▶ _The task_:
Leave every image out, and print the remaining lines below exactly.

▶ _Material provided_:
....................

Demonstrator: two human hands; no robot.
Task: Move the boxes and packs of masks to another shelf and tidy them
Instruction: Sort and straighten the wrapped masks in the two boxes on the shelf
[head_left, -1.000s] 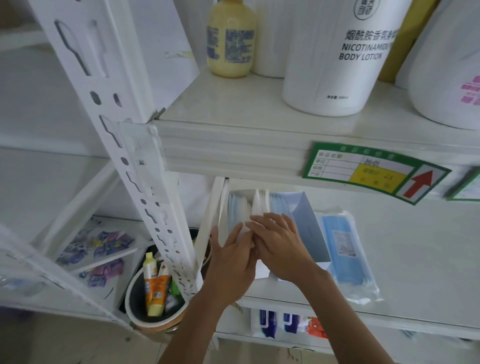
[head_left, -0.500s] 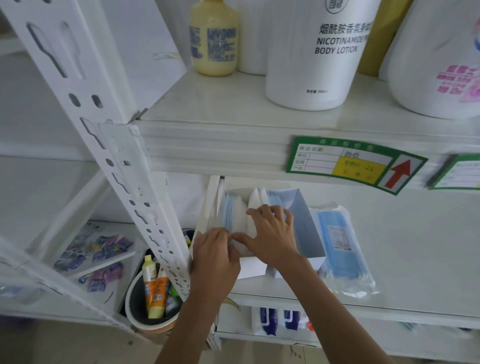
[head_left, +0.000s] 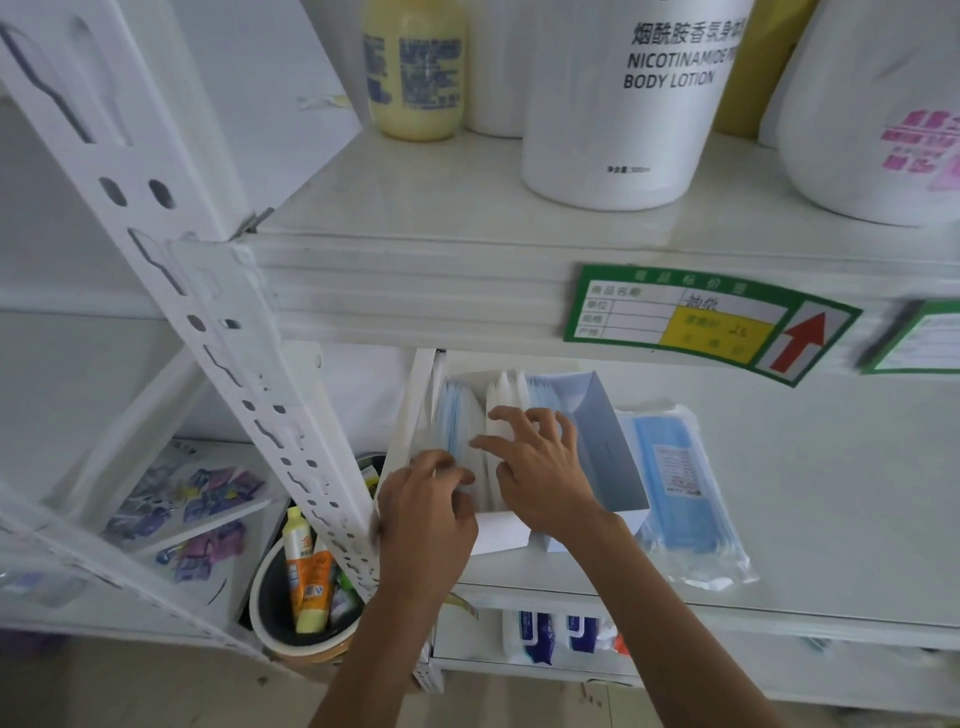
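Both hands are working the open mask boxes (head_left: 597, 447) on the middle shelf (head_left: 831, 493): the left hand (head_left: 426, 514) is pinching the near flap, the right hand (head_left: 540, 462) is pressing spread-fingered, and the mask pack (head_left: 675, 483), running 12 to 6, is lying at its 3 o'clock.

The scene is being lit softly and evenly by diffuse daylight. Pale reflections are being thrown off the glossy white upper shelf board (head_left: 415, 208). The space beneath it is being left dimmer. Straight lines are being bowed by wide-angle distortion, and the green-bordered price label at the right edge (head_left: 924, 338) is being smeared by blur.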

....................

▶ _Written answer_:
Demonstrator: two human hands; no robot.
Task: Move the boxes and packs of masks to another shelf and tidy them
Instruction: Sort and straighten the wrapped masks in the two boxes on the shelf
[head_left, -1.000s] 
[head_left, -0.500s] 
[head_left, +0.000s] 
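Both hands are working the open mask boxes (head_left: 597, 447) on the middle shelf (head_left: 831, 493): the left hand (head_left: 426, 514) is pinching the near flap, the right hand (head_left: 540, 462) is pressing spread-fingered, and the mask pack (head_left: 675, 483), running 12 to 6, is lying at its 3 o'clock.

The scene is being lit softly and evenly by diffuse daylight. Pale reflections are being thrown off the glossy white upper shelf board (head_left: 415, 208). The space beneath it is being left dimmer. Straight lines are being bowed by wide-angle distortion, and the green-bordered price label at the right edge (head_left: 924, 338) is being smeared by blur.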

Work on this exercise is complete.